The next few tracks remain steady rockers – “All My Life” and “Goodbye” featuring album producer Andrew Watt on guitar, Duff McKagan on bass and Chad Smith on drums. These are descent numbers tinged with sludgy-doomy guitars and lyrics that set-up the theme of finality that will run through the core of the album.

Which brings me to my next thought once “Ordinary Man” starts up with the honey soaked piano sounds (brought to you by Elton john) and Ozzy singing about his end. I cried here for several reasons because this is essentially his goodbye song to his fans. It’s an incredible ballad and what better way to enlist Elton John to help ease his fans into the sad reality that the end is near. Ozzy does his best lyrically to tell everyone that he’s just a guy done with the stage and is going to accept the next stage of life.

To compound matters even more, “Under the Graveyard” drives this point home further. My heart couldn’t take it when you listen to Ozzy saying the end is near. The song continues the doomy-sludgy template, so you really start having the maudlin mood set in to your listening experience.

Ozzy Osbourne
Ordinary Man
(Epic Records)
Written by: Kenneth Gallant
8 out of 10

Although, Ozzy bounces back with a humorous number entitled “Eat Me”, proving all is not lost on these ears. I think a bit of humor alleviates some of the dourness cemented into the tracks and you will dig how invigorating the vibe makes you feel again. I can also say the same thing for “Scary Little Green Men” which rocks hard and brings more playfulness to the proceedings. Tom Morello contributes some kick ass guitar solos and it’s a fun little ditty as far as I am concerned.

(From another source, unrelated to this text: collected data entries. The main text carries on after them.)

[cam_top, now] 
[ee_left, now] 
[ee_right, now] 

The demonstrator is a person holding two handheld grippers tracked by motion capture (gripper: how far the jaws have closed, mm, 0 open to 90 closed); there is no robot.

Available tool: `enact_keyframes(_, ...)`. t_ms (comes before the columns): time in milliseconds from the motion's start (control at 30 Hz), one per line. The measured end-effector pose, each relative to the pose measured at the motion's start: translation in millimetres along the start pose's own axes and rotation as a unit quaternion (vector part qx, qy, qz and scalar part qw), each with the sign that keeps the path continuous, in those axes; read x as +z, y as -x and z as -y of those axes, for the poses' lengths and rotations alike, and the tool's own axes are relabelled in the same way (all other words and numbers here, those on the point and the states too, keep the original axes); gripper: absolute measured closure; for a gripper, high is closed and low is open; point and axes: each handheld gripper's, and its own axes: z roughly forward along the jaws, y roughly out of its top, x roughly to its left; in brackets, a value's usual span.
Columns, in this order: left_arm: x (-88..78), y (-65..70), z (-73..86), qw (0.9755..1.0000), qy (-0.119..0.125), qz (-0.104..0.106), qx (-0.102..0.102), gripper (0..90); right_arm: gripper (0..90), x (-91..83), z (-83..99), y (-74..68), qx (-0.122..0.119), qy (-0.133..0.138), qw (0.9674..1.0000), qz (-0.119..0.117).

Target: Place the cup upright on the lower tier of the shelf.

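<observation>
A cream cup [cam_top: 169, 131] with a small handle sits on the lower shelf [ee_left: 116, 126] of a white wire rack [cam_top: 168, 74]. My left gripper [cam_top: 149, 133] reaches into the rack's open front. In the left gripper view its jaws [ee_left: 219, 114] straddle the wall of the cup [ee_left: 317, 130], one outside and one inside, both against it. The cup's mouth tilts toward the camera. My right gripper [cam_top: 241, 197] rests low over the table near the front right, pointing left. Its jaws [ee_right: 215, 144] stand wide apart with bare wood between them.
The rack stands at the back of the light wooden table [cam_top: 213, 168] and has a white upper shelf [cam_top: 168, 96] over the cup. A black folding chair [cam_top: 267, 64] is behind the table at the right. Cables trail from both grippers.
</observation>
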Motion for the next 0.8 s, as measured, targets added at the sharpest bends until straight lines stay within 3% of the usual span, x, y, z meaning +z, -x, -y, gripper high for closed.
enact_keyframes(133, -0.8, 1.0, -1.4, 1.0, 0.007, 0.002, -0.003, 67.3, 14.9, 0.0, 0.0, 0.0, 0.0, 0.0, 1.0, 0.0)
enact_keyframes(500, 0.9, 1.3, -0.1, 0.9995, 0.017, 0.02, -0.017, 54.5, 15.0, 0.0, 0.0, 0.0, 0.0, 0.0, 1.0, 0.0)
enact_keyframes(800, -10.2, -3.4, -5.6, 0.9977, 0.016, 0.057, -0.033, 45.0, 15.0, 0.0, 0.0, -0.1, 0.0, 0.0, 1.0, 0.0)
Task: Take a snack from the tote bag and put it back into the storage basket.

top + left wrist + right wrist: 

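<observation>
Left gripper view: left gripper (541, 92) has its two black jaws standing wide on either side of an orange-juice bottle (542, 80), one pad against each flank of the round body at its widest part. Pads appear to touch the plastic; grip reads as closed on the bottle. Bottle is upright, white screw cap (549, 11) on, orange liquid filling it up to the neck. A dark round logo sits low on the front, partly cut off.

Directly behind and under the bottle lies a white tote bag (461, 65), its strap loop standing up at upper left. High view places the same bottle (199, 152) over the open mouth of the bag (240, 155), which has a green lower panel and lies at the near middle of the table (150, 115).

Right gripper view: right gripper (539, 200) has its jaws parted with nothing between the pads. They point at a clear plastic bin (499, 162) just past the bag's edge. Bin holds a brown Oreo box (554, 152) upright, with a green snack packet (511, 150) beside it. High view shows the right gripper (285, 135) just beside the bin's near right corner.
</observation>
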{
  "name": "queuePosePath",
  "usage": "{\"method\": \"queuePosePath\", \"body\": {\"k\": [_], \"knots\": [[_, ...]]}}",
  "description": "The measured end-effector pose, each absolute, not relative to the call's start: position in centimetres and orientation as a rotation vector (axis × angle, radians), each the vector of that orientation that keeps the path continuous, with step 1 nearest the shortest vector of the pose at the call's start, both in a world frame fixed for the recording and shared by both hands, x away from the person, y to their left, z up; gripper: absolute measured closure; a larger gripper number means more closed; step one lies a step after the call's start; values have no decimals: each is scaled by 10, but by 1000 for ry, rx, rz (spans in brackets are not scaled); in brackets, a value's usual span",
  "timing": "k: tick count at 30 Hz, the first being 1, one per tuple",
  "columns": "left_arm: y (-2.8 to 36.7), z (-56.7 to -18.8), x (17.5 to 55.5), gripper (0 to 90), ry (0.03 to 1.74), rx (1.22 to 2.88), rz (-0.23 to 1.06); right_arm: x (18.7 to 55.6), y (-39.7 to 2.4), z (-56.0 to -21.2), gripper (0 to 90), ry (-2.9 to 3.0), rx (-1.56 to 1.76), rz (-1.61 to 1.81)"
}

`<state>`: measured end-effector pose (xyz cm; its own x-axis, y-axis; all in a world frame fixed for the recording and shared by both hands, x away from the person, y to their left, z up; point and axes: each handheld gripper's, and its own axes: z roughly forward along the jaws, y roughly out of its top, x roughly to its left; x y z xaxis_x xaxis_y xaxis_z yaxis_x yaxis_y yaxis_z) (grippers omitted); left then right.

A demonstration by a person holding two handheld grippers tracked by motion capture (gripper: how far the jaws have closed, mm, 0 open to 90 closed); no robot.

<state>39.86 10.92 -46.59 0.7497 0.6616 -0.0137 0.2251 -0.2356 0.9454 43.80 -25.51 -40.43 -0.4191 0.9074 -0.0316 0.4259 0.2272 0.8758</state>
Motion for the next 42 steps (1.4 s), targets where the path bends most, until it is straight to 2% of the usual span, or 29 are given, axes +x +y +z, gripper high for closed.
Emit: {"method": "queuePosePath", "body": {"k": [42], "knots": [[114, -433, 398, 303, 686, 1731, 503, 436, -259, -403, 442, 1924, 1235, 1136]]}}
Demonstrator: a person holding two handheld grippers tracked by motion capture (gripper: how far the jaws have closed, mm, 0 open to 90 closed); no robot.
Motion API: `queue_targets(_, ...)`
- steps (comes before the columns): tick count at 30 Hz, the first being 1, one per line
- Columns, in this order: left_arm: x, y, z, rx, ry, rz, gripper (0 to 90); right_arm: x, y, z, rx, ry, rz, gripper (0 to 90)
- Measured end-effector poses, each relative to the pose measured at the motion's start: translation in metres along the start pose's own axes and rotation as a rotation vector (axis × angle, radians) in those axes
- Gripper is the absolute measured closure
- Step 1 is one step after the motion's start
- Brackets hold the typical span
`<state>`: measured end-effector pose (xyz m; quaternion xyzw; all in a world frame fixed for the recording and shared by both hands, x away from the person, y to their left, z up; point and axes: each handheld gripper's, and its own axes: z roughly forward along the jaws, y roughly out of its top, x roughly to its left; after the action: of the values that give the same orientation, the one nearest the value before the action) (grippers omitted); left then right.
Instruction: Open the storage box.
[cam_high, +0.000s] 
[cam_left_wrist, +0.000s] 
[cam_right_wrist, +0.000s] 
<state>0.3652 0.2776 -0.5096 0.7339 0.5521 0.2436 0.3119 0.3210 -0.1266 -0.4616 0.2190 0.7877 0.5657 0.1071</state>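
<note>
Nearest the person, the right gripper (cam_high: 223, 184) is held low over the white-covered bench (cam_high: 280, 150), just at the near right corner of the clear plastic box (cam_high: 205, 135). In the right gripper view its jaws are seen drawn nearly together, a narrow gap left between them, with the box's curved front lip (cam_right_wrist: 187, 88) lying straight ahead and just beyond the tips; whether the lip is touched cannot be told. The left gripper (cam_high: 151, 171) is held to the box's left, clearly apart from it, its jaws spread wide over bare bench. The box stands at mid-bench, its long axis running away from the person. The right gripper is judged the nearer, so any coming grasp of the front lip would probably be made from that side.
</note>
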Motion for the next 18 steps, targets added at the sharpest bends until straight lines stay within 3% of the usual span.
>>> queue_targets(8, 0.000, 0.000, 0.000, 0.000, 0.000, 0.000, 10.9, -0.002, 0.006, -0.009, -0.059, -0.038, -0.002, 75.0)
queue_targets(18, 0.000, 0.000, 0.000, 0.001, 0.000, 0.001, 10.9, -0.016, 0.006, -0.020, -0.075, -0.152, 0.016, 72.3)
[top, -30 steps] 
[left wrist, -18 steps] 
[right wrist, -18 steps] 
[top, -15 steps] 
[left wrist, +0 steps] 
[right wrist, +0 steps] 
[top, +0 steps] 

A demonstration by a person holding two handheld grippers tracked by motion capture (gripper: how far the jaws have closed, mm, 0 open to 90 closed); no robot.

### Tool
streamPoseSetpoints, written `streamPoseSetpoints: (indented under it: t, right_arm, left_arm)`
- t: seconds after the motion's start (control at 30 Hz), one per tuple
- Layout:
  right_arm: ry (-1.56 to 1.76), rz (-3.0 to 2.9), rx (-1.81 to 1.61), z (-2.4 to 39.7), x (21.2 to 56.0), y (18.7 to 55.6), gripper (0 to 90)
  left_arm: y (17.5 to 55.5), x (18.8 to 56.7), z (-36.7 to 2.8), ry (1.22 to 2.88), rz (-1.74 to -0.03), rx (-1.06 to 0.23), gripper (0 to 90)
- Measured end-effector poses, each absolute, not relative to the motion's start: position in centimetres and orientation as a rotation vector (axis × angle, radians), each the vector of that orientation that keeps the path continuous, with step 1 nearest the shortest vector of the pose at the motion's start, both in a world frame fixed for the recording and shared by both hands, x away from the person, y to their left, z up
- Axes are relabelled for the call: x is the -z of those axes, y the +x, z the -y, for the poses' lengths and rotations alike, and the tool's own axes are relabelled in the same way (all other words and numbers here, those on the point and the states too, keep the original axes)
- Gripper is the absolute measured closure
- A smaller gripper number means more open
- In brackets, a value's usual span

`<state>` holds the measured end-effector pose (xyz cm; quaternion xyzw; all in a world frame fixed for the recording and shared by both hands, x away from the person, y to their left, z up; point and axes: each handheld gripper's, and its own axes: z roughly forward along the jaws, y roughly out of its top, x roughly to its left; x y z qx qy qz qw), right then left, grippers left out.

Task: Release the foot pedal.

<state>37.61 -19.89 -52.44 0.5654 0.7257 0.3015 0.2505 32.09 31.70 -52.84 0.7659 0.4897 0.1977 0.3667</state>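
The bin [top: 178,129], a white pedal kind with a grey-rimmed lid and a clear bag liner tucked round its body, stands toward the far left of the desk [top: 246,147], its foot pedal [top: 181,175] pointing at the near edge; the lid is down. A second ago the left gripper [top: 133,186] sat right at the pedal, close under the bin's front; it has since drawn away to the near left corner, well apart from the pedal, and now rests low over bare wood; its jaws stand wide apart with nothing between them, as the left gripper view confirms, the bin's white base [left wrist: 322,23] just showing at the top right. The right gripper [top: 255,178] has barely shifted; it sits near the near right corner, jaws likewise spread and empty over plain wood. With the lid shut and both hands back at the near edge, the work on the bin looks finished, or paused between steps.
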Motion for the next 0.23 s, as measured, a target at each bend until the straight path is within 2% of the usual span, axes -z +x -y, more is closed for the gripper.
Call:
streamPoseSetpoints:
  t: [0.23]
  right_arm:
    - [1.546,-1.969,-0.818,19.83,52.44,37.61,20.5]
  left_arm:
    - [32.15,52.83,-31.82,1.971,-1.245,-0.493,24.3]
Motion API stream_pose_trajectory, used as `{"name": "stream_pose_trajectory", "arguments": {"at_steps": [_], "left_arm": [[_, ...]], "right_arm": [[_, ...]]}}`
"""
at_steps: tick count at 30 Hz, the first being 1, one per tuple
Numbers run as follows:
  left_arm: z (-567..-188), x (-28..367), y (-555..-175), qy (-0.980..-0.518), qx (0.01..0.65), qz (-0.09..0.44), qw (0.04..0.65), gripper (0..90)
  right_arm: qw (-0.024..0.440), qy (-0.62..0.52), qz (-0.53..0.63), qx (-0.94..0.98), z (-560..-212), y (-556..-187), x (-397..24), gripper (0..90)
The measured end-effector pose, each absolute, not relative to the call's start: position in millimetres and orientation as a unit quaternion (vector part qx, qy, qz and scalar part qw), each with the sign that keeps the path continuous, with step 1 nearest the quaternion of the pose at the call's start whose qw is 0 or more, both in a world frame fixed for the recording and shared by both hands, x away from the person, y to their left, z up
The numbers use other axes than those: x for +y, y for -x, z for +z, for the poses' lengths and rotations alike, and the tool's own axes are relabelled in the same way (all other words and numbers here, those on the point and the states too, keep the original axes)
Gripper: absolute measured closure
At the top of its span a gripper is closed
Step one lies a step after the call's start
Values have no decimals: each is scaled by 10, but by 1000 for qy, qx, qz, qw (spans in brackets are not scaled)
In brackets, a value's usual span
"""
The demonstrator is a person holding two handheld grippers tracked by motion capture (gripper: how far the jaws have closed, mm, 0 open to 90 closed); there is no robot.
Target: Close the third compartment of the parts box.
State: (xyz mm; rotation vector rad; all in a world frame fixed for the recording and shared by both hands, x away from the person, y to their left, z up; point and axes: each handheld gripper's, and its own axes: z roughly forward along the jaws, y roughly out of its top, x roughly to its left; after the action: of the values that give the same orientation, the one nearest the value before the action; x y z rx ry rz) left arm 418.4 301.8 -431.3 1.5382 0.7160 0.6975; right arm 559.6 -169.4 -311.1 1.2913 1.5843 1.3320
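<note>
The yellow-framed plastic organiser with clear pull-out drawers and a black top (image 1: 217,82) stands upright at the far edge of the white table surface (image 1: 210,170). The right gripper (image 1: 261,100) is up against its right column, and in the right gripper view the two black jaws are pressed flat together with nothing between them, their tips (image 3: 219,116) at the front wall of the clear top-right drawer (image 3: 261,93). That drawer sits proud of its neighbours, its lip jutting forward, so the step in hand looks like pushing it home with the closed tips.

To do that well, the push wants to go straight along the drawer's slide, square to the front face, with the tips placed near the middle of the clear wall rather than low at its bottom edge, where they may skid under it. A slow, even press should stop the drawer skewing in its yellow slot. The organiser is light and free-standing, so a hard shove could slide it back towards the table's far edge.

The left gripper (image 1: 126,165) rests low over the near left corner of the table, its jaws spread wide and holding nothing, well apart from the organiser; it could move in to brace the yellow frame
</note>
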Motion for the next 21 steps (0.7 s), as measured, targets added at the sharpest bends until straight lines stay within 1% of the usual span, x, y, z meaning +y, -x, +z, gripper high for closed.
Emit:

Then comes “Holy for Tonight” which is the song to bring the mood back down and it certainly feels like this is the end when the lyrics keep repeating it’s a lonely night and tomorrow is my last goodbye. Ozzy continues to sing about taking his last breath and how lonely he feels on his final night before embarking into the void forever more. This is heady stuff and it should be the song to cap off the album, only two Post Malone collaborations are tacked on after that.

I won’t go into the particulars surrounding rapper Post Malone’s involvement in Ozzy’s world, since they don’t really fit into this, but it proves his openness to be creative beyond the typical metal template. So for the record we get “It’s a Raid” and “Take what you Want” to close out Ordinary Man. I can’t help but feel like the last two tracks cheapens this sordid affair a bit, although I just tend to skip them both after a few times I dipped into listening to the record.

If this is going to be the last hurrah from Ozzy, then I feel like the album will be the perfect closing statement on a long and illustrious career. You can’t mistake how remarkable he sounds as a vocalist at age 71 and Ordinary Man stills provides some fire in is belly. Sad, witty and wicked all at the same time, Ordinary Man is a record that I thoroughly enjoyed; shedding a few tears in the process.

Even with the Parkinson’s diagnosis, Ozzy strives ahead sounding creatively viable despite the terrible odds stacked up against him. There is no other performer like the Prince of Darkness and I for one am happy he pushes ahead to bring his fans music that we grow to love and appreciate. Heavy metal will always be in his blood and I suspect his music will continue to be worshipped long after he’s gone.